> **PROBLEM TO WORK ON**:
Report how many lines of the following entries include the string "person"; respond with the number alone.

> **DATA RECORDS**:
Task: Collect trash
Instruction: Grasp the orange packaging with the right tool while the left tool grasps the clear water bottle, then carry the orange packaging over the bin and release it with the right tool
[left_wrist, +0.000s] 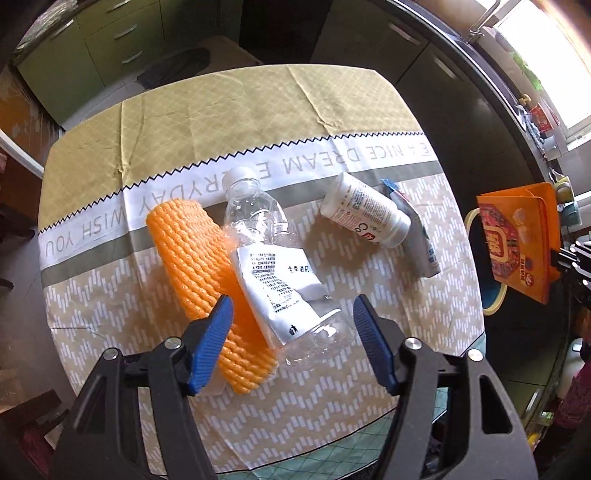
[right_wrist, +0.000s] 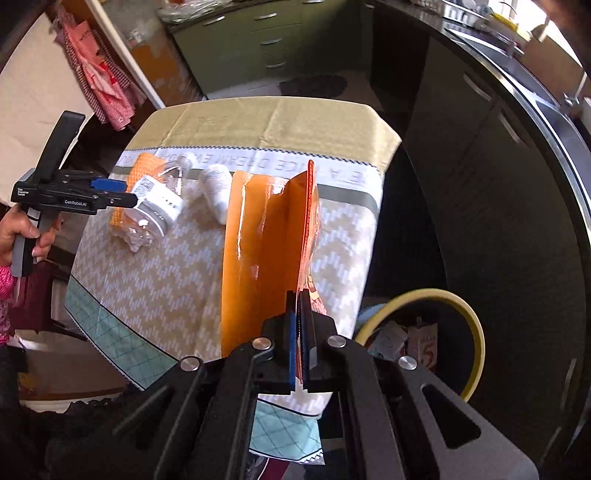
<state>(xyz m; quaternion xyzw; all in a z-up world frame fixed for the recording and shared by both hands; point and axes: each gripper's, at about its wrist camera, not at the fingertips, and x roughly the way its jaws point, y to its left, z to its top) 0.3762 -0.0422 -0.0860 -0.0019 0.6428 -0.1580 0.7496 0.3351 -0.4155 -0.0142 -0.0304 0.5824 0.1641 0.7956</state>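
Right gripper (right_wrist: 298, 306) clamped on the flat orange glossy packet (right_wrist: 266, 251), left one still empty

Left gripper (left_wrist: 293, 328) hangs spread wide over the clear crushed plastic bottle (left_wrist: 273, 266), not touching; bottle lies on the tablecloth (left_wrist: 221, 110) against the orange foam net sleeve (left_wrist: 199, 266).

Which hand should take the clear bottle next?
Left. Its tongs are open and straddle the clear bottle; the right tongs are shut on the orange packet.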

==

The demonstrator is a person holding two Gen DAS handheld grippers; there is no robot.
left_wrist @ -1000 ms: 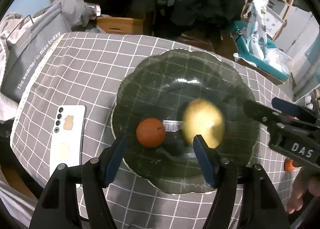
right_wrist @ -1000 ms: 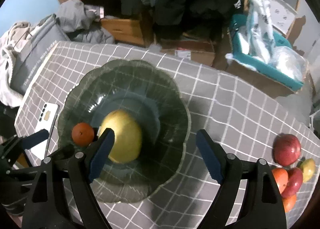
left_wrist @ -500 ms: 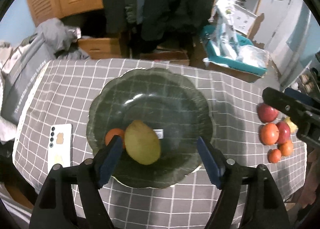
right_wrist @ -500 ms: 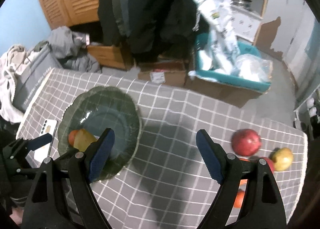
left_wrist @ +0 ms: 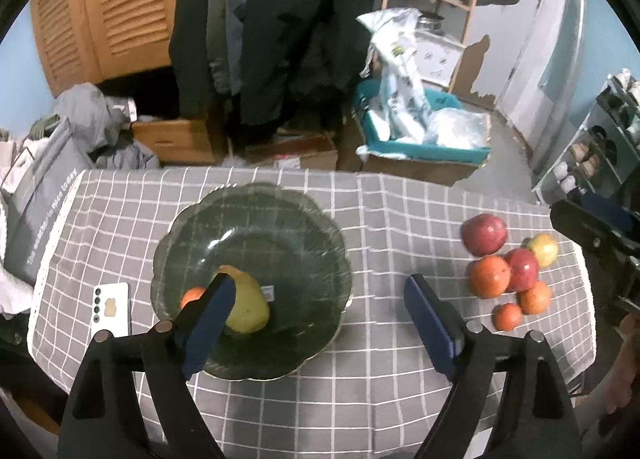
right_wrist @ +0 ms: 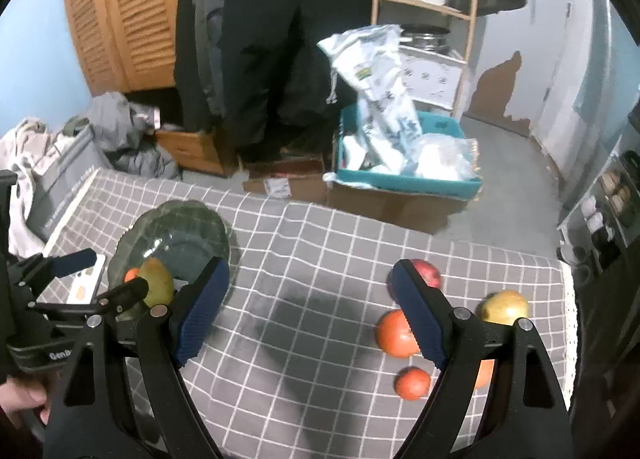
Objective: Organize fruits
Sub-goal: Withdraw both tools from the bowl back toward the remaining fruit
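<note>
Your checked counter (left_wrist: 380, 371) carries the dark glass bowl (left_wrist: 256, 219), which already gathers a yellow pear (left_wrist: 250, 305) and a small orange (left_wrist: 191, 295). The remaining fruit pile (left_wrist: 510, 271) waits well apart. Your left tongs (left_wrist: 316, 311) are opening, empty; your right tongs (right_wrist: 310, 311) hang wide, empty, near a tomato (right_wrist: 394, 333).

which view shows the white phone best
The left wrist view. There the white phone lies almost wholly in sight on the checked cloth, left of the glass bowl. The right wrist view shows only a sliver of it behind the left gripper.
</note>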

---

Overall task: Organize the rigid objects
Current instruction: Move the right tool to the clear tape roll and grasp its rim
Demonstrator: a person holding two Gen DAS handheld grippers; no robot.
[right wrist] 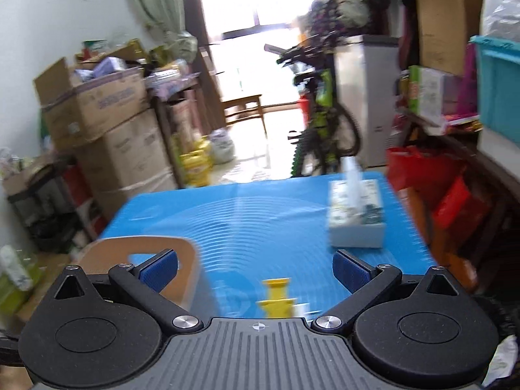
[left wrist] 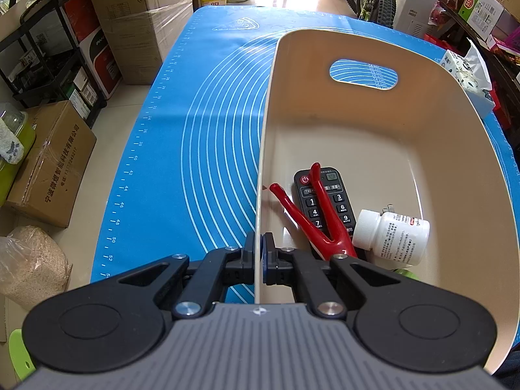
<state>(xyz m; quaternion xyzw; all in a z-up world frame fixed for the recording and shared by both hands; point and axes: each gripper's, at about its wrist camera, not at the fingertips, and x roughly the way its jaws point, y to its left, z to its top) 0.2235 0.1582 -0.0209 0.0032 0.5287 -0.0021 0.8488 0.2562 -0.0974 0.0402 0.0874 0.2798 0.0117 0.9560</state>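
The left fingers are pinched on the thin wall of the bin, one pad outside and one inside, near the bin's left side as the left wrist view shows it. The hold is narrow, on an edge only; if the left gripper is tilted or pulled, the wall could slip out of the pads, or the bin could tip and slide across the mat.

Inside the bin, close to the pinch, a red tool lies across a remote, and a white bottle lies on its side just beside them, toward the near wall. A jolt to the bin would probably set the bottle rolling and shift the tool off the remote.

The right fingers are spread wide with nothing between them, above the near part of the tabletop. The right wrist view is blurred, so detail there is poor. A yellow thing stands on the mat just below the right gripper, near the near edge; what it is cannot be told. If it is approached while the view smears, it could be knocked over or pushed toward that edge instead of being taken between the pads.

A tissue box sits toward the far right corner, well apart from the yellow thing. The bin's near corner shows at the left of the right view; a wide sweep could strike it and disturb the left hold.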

> **PROBLEM SOLUTION**:
2